In grind content after AA's, we made healers pull, because they could do it with low threat debuffs, and the actual dps wouldnt lose uptime, ESPECIALLY if the alternative was bard pulling
Druids and Shaman were expected to keep debuffs and dots up, clerics were expected to keep rds's up and melee for damage and heal procs when not burst healing, and they had very strong damage spells vs undead at certain points.
The only time healers were expected to "just heal" was when they were specifically part of a heal chain.
I think this specifically has to do with 14 being balanced around 4 person and 8 person content instead of 5/10/25/40 or 6/36/72.Basically, some of the older games rewarded healing and tanking more than healing sparingly and aggro-generation sparingly
The more slots you cut for damage dealers, the more damage each player is responsible for, because you cant reasonably balance around Zdps tanks and healers for at level content and expect it to last more than a sneeze at even slightly higher ilvl.
In EQ, you could run a tank, a healer, a hybrid tank/healer, a dedicated debuffer or puller with little damage output and still have damage covered for a functioning group (It was stupid to do that instead of healer/puller/debuffer, tank, tank/dps and 3 full dps, but you -could-).
In wow you had content specifically designed around your healers having to nonstop cast heals in harder content (and were expected to use potions and trade skill consumables in hard mode content) and your tanks primarily focused on tank cooldowns.
You cant look at things like old Vault or current 65+ leveling dungeons and say it's designed around 2 min level dps and a tank + healer who contribute nothing or very little.
Last edited by Barraind; 02-28-2019 at 05:19 AM.
One thing I find funny about some of the responses is that communication keeps getting brought up... if someone’s making a mistake and all they get is insults they’re never going to improve.

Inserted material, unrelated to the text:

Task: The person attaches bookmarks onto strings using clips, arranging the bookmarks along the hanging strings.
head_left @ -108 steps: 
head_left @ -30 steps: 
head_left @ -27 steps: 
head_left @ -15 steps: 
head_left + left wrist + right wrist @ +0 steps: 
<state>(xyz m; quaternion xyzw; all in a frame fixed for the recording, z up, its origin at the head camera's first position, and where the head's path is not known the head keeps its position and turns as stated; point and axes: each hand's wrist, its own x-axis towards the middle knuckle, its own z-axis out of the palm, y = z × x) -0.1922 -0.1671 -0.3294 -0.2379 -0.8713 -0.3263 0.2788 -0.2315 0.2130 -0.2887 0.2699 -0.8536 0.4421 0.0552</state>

I’m more than happy to listen to other players advice if aim screwing up but the only thing this community seems to want do is throw insults instead of advise. Maybe the person just can’t see where they’re making a mistake
This only begins to happen if the person making mistakes said nothing about being new or not understanding what to do beforehand. When people are straight forward about what they know or don't know then they more often than not receive help and advice.One thing I find funny about some of the responses is that communication keeps getting brought up... if someone’s making a mistake and all they get is insults they’re never going to improve. I’m more than happy to listen to other players advice if aim screwing up but the only thing this community seems to want do is throw insults instead of advise. Maybe the person just can’t see where they’re making a mistake
Me when:
People on another class tell me how I should be playing MY class (unless its actual advice).
People attempt to 'punish' for not playing to their standards.
People derp for the lols but don't care about the 23/7/3 others just trying to get thru this.
People expect more from the group then perform less.
People can't listen/comprehend instruction. Or care.
This is when I'm a bad player. But imitation is the finest form of flattery so, *shrug*.